### Task description
Nothing in the data may change. Copy all of it exactly.

### Dataset extract
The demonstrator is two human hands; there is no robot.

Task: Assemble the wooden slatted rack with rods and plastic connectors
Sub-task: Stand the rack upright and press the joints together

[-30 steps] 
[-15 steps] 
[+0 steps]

### Expected output
The demonstrator is two human hands; there is no robot.

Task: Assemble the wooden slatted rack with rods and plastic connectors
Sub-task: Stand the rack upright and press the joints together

[-30 steps] 
[-15 steps] 
[+0 steps]

The exercise output is complete.